第21章 約束
それを見たマヤが素早く手伝い、ペトラは無事にオルオの背中におさまった。
「よし、じゃあ行くか」
エルドが代表して会計を済ませた。
「ありがとうございました~♪」
店員の歌声を背に店を出たあとは、割り勘分の代金をおのおのエルドに差し出した。
そのままふらりふらりと歩き出す。
街の中央にある広場までやってきた。
調査兵団御用達の居酒屋 “月夜亭” のある兵団の最寄りの街ヘルネは、中央に大きな広場がある。

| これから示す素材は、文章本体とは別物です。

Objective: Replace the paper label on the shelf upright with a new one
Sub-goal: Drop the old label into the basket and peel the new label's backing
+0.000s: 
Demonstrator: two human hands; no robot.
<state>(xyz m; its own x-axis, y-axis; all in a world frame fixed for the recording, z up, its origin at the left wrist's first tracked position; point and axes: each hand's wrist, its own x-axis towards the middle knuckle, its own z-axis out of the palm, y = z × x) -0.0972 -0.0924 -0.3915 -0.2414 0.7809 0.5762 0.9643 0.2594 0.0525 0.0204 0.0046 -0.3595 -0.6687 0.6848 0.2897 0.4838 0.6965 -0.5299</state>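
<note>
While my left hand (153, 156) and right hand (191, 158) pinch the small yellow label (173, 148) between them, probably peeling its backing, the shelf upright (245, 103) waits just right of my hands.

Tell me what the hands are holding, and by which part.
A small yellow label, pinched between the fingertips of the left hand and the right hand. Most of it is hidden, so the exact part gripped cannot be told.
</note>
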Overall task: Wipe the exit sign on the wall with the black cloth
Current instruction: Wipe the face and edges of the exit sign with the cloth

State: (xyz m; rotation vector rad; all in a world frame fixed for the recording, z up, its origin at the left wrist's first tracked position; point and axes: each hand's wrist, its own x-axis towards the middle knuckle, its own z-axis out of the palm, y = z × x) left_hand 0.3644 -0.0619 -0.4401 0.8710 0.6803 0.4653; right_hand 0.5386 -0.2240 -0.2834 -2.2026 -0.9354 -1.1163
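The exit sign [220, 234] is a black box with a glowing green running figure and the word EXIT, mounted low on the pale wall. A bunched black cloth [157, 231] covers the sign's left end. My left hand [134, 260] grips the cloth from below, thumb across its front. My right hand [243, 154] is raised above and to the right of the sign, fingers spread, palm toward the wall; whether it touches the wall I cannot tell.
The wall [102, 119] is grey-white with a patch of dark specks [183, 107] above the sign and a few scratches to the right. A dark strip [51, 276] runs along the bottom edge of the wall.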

広場から四方八方に放射状に道が伸びている。たとえるならば、上から見たら船の操舵輪や太陽のマークみたいな構造になっているのだ。
マヤがふっと立ち止まった。
「どうした?」
隣を歩いていたエルドが訊く。
「……ミケ分隊長がいなかったなって思って…」
「ん? ミケさん?」
「はい。分隊長は団長と飲みに行かれる約束をしてたんです。月夜亭にはいなかったから、きっと違うお店に行かれたんですね」
ヘルネには月夜亭の他にも数軒の店がある。
「そうだな。別の店じゃないかな」
二人の会話を聞きつけたグンタが後ろから声をかけてきた。
「前に兵長の行きつけの店ってのに連れてってもらった時、ミケさんがいたぜ?」
そのグンタの発言を耳にしたオルオが、さらに後ろから叫ぶ。
「兵長の行きつけの店? 行った行った! なんだっけな、なんかすごい名前だった」
「そうそう、あれ…? 名前、なんだっけな?」
店の名前を忘れたグンタとオルオを振り返りながら、エルドがひとこと。
「“荒馬と女”」
「「あぁぁ! そうだった!」」
名前を聞かされて大声を出している二人のそばで、マヤはひとりでつぶやいていた。
「“荒馬と女”…。兵長の行きつけのお店…」
「すごい名前だろ? 俺も最初、びっくりしたわ!」
オルオが上機嫌で叫んでいると、背中でもぞもぞと動く気配がした。